Entries shown ::
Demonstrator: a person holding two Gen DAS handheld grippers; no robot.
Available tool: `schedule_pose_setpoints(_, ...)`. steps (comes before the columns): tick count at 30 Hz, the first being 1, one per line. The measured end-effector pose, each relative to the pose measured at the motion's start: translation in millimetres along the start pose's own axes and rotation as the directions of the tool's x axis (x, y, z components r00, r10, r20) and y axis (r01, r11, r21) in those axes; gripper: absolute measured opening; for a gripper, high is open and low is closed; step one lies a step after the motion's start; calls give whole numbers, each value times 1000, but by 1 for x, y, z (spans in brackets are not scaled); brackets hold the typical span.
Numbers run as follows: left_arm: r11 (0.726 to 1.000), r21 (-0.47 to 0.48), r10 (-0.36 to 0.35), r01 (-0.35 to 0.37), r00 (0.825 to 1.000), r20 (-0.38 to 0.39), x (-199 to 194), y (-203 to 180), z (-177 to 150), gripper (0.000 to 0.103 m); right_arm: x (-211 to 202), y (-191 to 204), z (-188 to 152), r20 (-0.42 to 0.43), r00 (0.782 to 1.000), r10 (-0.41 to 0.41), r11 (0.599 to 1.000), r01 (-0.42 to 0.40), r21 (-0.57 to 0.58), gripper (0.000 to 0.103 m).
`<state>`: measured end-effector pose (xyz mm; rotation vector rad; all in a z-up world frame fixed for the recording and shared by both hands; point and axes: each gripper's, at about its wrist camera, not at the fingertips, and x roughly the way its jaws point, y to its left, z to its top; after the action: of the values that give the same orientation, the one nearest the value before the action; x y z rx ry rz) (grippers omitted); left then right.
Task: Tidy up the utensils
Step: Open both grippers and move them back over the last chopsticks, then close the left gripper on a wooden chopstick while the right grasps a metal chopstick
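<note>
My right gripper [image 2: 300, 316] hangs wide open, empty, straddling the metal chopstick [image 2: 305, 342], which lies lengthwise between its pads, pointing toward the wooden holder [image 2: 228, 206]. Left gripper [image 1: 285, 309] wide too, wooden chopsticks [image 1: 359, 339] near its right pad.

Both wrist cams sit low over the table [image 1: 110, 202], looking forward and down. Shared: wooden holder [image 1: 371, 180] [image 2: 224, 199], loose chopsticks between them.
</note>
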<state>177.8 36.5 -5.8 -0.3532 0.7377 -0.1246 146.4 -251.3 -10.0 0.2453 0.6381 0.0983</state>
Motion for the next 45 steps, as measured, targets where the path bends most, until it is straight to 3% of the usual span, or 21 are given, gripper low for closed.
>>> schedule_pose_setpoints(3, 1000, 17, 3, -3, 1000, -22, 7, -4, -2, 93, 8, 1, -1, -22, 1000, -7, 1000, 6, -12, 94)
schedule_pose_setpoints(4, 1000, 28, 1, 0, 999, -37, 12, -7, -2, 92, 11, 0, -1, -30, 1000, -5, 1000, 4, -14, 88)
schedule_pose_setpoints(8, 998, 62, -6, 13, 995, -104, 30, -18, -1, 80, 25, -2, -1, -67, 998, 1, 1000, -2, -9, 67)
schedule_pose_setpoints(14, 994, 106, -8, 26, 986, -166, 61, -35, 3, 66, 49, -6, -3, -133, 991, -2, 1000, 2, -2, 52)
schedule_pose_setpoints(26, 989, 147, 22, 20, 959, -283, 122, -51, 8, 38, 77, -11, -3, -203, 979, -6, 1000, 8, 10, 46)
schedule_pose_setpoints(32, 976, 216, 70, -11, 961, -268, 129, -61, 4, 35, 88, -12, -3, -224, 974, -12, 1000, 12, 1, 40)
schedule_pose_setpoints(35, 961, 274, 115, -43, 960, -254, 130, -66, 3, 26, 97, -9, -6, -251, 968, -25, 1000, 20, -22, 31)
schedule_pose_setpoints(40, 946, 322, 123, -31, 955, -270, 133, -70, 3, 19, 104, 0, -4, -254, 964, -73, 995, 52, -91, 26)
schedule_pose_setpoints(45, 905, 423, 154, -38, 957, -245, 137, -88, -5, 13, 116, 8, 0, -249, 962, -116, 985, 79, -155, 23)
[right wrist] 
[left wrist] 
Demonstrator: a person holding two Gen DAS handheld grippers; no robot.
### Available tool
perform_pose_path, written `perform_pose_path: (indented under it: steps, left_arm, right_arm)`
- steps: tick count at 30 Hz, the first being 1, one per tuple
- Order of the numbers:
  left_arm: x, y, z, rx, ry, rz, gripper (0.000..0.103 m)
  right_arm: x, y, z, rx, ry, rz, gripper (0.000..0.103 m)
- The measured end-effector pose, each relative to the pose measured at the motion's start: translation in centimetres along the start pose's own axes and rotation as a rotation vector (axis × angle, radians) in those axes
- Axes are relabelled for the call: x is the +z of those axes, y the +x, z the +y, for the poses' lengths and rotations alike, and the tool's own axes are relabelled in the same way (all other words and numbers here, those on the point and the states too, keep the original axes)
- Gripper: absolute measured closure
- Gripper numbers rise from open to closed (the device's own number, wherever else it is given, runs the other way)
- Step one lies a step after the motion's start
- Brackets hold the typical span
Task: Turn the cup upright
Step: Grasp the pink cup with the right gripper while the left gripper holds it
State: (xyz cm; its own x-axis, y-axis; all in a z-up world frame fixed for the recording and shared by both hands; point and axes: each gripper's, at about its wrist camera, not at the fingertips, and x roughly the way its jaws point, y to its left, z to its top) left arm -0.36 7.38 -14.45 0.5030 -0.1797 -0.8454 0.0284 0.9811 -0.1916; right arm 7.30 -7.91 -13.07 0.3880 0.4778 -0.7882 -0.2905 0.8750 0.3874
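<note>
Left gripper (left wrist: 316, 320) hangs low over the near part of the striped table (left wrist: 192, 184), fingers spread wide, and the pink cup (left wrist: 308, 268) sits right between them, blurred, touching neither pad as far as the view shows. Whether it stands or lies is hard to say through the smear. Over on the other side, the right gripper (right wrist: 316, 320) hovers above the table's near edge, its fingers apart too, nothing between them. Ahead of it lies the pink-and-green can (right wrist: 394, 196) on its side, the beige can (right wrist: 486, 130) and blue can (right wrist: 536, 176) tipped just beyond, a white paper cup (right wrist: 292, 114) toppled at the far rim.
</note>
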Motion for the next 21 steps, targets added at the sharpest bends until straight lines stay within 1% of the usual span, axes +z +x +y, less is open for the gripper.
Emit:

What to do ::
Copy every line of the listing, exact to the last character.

Reply ::
Demonstrator: a person holding two Gen DAS handheld grippers; no robot.
Available tool: `schedule_pose_setpoints(_, ...)`. steps (comes before the columns): tick count at 30 Hz, the first being 1, one per line. The measured end-effector pose, each relative to the pose measured at the motion's start: translation in millimetres along the start pose's own axes and rotation as the directions of the tool's x axis (x, y, z components r00, r10, r20) and y axis (r01, r11, r21) in those axes; gripper: absolute measured opening; for a gripper, high is open and low is closed; step one lies a step after the motion's start; calls give whole numbers, each value times 1000, but by 1 for x, y, z (spans in brackets are not scaled); brackets hold the typical span.
Numbers run as follows: left_arm: r11 (0.726 to 1.000), r21 (-0.47 to 0.48), r10 (-0.36 to 0.35), r01 (-0.35 to 0.37), r00 (0.825 to 1.000), r20 (-0.38 to 0.39), x (-199 to 194), y (-203 to 180), z (-177 to 150), gripper (0.000 to 0.103 m); right_arm: x (-211 to 202), y (-191 to 204), z (-188 to 152), r20 (-0.42 to 0.43), r00 (0.782 to 1.000), r10 (-0.41 to 0.41), r11 (0.599 to 1.000), r01 (-0.42 to 0.40), r21 (-0.57 to 0.58), gripper (0.000 to 0.103 m).
`<state>`: measured end-effector pose (xyz mm; rotation vector rad; all in a z-up world frame fixed for the recording and shared by both hands; point and axes: each gripper's, at about its wrist camera, not at the fingertips, and x roughly the way its jaws point, y to its left, z to its top; after the action: of the values that give the same orientation, the one nearest the value before the action; x y z rx ry rz) (grippers omitted); left then right.
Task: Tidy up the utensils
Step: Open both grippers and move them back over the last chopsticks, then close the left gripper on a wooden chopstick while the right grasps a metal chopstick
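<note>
My right gripper [image 2: 300, 316] hangs wide open, empty, straddling the metal chopstick [image 2: 305, 342], which lies lengthwise between its pads, pointing toward the wooden holder [image 2: 228, 206]. Left gripper [image 1: 285, 309] wide too, wooden chopsticks [image 1: 359, 339] near its right pad.

Both wrist cams sit low over the table [image 1: 110, 202], looking forward and down. Shared: wooden holder [image 1: 371, 180] [image 2: 224, 199], loose chopsticks between them.
</note>
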<state>177.8 36.5 -5.8 -0.3532 0.7377 -0.1246 146.4 -251.3 -10.0 0.2453 0.6381 0.0983</state>
Motion for the next 45 steps, as measured, targets where the path bends most, until it is straight to 3% of the usual span, or 21 are given, gripper low for closed.
>>> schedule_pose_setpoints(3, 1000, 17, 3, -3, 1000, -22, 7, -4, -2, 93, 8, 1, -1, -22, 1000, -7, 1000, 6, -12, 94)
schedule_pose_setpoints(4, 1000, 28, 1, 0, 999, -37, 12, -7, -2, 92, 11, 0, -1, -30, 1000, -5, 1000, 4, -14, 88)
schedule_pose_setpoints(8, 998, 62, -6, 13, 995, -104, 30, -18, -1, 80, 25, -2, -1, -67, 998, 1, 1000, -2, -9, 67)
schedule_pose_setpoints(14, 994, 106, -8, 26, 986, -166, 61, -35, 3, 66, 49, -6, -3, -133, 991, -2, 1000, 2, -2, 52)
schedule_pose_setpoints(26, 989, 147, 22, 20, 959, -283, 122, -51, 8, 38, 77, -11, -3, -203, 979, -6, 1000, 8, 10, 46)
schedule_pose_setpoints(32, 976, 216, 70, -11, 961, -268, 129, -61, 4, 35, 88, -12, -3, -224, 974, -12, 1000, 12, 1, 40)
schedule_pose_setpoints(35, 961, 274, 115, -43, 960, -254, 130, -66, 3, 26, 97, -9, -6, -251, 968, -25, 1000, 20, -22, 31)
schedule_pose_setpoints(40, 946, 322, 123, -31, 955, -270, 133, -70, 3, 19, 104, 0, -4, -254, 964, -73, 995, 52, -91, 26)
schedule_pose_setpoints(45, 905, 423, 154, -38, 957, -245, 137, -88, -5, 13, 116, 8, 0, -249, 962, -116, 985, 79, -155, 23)
[right wrist] 
[left wrist] 
Demonstrator: a person holding two Gen DAS handheld grippers; no robot.
### Available tool
perform_pose_path, written `perform_pose_path: (indented under it: steps, left_arm, right_arm)`
- steps: tick count at 30 Hz, the first being 1, one per tuple
- Order of the numbers:
  left_arm: x, y, z, rx, ry, rz, gripper (0.000..0.103 m)
  right_arm: x, y, z, rx, ry, rz, gripper (0.000..0.103 m)
- The measured end-effector pose, each relative to the pose measured at the motion's start: translation in centimetres along the start pose's own axes and rotation as a rotation vector (axis × angle, radians) in those axes
- Axes are relabelled for the call: x is the +z of those axes, y the +x, z the +y, for the poses' lengths and rotations alike, and the tool's own axes are relabelled in the same way (all other words and numbers here, those on the point and the states too, keep the original axes)
- Gripper: absolute measured closure
- Gripper numbers rise from open to closed (the device's own number, wherever else it is given, runs the other way)
- Step one lies a step after the motion's start
- Brackets hold the typical span
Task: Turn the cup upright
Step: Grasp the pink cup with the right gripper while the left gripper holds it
State: (xyz cm; its own x-axis, y-axis; all in a z-up world frame fixed for the recording and shared by both hands; point and axes: each gripper's, at about its wrist camera, not at the fingertips, and x roughly the way its jaws point, y to its left, z to its top) left arm -0.36 7.38 -14.45 0.5030 -0.1797 -0.8454 0.0284 0.9811 -0.1916; right arm 7.30 -7.91 -13.07 0.3880 0.4778 -0.7882 -0.2905 0.8750 0.3874
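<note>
Left gripper (left wrist: 316, 320) hangs low over the near part of the striped table (left wrist: 192, 184), fingers spread wide, and the pink cup (left wrist: 308, 268) sits right between them, blurred, touching neither pad as far as the view shows. Whether it stands or lies is hard to say through the smear. Over on the other side, the right gripper (right wrist: 316, 320) hovers above the table's near edge, its fingers apart too, nothing between them. Ahead of it lies the pink-and-green can (right wrist: 394, 196) on its side, the beige can (right wrist: 486, 130) and blue can (right wrist: 536, 176) tipped just beyond, a white paper cup (right wrist: 292, 114) toppled at the far rim.
</note>
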Motion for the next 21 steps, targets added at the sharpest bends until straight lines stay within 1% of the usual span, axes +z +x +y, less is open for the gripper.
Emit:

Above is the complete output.